» **Assignment**
Whenever the string "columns" appears in a line below, please copy the line out.

————————

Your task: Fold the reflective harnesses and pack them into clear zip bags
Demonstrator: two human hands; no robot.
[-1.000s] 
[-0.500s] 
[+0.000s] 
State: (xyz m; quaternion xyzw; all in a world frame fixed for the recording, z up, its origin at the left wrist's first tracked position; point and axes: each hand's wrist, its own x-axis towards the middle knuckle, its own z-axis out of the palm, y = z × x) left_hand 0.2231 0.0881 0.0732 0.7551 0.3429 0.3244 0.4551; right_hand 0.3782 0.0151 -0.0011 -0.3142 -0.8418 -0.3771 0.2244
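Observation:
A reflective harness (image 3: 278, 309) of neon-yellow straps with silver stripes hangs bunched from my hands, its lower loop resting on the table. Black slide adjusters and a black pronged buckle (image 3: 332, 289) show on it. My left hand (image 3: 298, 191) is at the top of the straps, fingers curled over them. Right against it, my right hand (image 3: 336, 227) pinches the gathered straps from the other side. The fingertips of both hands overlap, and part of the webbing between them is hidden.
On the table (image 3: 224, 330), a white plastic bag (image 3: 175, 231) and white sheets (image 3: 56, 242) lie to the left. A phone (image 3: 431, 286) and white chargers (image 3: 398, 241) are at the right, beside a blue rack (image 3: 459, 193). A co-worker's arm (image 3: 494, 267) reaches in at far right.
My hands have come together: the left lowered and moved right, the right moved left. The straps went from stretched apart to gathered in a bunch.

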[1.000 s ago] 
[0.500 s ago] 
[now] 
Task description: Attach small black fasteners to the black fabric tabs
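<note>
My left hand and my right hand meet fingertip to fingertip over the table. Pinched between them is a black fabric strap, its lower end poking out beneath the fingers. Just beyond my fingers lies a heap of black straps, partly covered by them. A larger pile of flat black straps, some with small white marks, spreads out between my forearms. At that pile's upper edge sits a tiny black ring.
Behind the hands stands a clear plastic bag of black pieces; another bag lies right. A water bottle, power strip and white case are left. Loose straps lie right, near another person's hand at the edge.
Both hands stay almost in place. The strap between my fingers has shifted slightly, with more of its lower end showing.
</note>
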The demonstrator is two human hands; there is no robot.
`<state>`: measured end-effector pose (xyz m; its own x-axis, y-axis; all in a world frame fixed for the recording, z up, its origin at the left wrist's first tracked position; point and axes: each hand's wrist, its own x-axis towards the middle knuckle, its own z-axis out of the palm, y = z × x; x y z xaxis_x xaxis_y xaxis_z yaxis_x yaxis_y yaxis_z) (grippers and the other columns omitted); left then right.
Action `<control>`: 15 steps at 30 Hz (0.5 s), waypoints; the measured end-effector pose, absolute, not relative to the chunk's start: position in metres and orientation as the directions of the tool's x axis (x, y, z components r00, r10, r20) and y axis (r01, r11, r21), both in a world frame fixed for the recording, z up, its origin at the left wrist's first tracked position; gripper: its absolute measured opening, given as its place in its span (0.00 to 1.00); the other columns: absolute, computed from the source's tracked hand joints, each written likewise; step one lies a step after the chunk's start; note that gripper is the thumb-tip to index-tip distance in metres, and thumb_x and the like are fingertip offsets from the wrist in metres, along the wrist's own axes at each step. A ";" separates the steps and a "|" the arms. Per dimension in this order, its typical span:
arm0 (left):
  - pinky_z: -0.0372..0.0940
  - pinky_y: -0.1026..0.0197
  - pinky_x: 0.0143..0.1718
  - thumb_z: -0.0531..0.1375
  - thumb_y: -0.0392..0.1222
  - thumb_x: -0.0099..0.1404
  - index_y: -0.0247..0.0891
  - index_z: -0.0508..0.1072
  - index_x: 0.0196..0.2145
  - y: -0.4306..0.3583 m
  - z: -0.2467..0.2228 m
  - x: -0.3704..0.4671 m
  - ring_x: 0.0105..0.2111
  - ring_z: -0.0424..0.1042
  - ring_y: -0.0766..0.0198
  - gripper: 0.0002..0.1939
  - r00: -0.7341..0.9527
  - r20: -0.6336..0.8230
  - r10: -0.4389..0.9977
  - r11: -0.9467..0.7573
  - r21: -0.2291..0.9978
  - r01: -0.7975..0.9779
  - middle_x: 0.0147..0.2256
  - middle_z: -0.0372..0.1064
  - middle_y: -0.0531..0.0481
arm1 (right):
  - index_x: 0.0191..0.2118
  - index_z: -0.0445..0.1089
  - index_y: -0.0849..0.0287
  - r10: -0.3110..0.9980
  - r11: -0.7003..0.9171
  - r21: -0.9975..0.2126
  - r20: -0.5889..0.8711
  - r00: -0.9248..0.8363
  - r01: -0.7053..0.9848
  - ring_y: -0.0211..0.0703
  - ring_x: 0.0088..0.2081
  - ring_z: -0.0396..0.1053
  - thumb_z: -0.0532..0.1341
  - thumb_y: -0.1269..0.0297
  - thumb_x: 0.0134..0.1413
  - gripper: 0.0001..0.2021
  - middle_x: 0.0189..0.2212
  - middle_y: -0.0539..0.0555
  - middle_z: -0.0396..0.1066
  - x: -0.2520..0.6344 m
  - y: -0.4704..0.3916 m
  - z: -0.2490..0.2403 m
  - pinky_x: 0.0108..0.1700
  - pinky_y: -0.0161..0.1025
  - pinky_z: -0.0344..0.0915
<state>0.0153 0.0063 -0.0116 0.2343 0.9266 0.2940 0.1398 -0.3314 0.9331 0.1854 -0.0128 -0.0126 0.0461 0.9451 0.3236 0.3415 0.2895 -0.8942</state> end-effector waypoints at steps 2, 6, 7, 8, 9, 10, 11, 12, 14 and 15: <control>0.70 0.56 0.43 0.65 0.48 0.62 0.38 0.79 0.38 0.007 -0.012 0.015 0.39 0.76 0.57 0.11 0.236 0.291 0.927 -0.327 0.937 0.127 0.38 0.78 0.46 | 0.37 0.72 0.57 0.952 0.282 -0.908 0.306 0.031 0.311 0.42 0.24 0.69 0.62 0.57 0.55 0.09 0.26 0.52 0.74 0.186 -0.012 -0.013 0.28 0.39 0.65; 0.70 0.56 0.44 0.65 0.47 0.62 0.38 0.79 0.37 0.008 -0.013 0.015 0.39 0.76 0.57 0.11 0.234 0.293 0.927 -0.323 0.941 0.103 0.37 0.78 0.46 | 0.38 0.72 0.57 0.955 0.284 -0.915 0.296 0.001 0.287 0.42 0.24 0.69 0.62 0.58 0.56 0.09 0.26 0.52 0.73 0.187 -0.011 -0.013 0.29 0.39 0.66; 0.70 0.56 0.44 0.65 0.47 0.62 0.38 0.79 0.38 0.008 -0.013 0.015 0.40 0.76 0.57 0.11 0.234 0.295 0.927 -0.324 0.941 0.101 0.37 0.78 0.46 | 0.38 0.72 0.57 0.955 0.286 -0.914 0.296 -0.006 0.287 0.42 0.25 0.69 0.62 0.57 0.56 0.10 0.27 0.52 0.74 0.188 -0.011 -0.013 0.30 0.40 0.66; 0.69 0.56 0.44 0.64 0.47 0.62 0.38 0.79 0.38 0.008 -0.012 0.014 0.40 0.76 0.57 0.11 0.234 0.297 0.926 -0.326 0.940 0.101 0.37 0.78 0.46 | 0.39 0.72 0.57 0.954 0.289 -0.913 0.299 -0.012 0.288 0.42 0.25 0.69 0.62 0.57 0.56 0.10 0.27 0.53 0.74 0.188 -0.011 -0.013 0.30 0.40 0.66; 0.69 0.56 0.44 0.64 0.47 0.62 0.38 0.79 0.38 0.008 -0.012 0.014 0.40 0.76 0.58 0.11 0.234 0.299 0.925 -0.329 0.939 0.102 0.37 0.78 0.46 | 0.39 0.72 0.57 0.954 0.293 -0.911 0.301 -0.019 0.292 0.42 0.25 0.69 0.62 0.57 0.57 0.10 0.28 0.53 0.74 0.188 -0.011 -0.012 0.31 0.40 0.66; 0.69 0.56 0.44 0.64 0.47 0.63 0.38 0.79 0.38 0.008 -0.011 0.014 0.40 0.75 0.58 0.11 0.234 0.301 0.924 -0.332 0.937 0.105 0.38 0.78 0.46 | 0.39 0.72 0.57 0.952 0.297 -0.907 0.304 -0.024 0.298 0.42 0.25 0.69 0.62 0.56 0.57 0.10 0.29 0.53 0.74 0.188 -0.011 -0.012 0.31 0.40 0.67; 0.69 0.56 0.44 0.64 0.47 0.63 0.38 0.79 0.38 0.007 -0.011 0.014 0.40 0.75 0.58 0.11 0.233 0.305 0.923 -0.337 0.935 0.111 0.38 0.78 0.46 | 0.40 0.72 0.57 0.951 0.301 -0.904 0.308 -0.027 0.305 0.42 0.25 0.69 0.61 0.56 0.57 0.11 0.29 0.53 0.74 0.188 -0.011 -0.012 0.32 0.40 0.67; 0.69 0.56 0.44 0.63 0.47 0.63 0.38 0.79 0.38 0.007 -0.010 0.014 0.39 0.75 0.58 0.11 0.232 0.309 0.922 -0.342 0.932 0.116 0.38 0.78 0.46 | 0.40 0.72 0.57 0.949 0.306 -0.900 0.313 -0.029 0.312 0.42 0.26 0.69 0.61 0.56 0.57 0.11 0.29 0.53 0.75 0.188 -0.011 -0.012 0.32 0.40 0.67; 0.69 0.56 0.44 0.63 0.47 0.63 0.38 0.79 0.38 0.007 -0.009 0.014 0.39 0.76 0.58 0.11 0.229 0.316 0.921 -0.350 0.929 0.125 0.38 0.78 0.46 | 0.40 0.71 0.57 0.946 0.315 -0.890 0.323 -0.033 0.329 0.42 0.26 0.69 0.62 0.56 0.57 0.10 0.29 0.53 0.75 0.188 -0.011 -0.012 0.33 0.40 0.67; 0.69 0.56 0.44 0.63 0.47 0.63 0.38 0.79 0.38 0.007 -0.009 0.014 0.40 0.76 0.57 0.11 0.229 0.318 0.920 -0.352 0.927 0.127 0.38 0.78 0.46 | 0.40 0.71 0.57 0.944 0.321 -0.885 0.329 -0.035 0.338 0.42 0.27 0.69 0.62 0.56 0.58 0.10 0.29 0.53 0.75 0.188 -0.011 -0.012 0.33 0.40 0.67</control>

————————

» **Exercise result**
`<state>`: measured end-effector pose (xyz m; its own x-axis, y-axis; all in a world frame fixed for the recording, z up, its origin at the left wrist's first tracked position; point and axes: each hand's wrist, its own x-axis towards the middle knuckle, its own z-axis out of the palm, y = z × x; x y z xaxis_x xaxis_y xaxis_z yaxis_x yaxis_y yaxis_z) (grippers and the other columns omitted); left then right.
Action `<control>`: 15 steps at 30 Hz (0.5 s), waypoints; the measured end-effector pose, absolute, not relative to the chunk's start: position in metres and orientation as the directions of the tool's x axis (x, y, z components r00, r10, r20) and y axis (r01, r11, r21), both in a world frame fixed for the recording, z up, its origin at the left wrist's first tracked position; gripper: its absolute measured opening, given as its place in its span (0.00 to 1.00); the other columns: absolute, computed from the source's tracked hand joints, each written likewise; step one lies a step after the chunk's start; note that gripper is the thumb-tip to index-tip distance in metres, and thumb_x and the like are fingertip offsets from the wrist in metres, along the wrist's own axes at each step. A ";" separates the steps and a "|" the arms. Per dimension in this order, its typical span:

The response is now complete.